It’s wedding night at the temple. Monks, bayadères and an assortment of guests have gathered to witness the union of Gamzatti and Solor. A golden idol dances. Solor isn’t high at this point, so I guess it’s real.
Solor has a major opium hangover, and like a big baby, begins pulling a lot of faces that indicate he doesn’t want to be there. It’s one of awkward affairs where everyone is laying odds on how long the marriage will last, and a few drinking games take off among the party guests. (Do a shot every time Solor rolls his eyes, drink whenever Gamzatti yanks him by the arm, etc.) People start handing the DJ clever song requests like: Hit the Road Jack, Tainted Love, and Who Let the Dogs Out?
Gamzatti pulls Solor into a wedding dance, but he is terribly distracted when he begins seeing visions of his favourite shade, Nikiya.
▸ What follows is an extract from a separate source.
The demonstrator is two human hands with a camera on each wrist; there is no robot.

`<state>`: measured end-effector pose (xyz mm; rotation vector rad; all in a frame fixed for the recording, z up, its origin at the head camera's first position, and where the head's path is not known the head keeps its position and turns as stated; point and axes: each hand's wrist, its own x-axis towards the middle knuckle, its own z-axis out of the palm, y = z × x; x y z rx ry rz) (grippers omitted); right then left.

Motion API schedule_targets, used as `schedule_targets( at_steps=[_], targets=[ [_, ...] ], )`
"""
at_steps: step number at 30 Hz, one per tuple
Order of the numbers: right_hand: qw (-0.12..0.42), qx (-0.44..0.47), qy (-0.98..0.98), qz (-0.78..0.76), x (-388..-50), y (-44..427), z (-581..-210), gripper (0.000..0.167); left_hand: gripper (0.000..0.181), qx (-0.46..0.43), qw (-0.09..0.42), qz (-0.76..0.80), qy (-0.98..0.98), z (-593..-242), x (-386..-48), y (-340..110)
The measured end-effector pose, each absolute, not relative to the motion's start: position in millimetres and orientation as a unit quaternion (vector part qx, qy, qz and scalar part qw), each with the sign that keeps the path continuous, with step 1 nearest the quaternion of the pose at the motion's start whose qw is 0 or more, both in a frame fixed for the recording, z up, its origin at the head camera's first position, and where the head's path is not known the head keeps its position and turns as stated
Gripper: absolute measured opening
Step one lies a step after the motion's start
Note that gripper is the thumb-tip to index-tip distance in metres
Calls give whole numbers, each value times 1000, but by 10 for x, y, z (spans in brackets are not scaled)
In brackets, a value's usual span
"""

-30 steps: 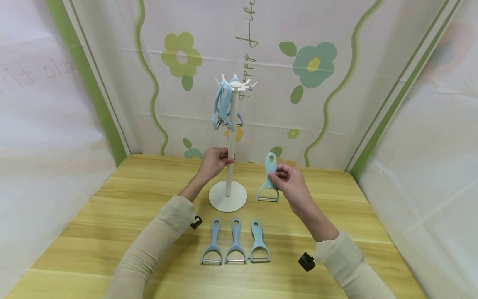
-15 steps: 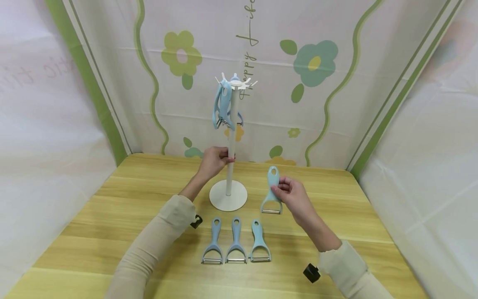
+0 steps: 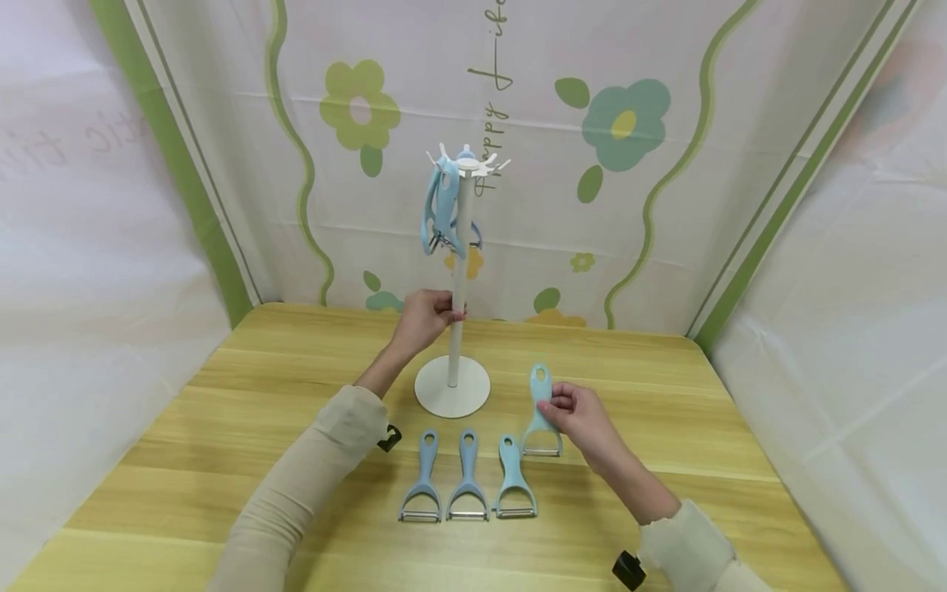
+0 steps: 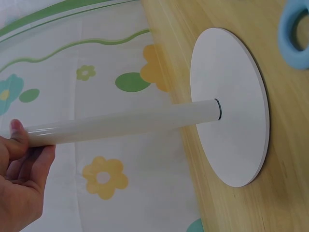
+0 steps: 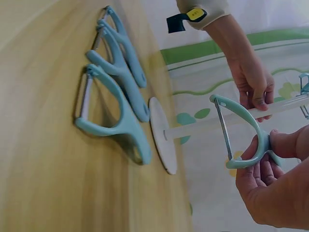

Solor is having a little trouble figuring out what is real and what isn’t, and begins to pay more attention to his dead fiancée than his living one. (Dammit, Solor!) Gamzatti is ready to dropkick him, of course, but they continue with the wedding because at $175/plate, cancelling simply isn’t an option.
As Solor and Gamzatti stand in front of the temple, before the High Brahmin, they begin to recite their wedding vows. (Kudos to HB for setting aside their differences to wed the duo.) The couple is blessed by the High Brahmin which, unfortunately, unleashes the vengeance of the gods. The earth begins to shake, the temple fills with smoke and fire, and all the celebrants are destroyed.
That’s the thing about ballet. We’re not afraid to kill off every damn character you might have even remotely liked.
Nikiya, Solor and their huge scarf are once again united in eternal love. Shhhhhh. I know, I know. Somehow Solor gets elevated to divine status and is allowed to stand alongside Nikiya’s shade in the heavens. I CAN’T EXPLAIN IT.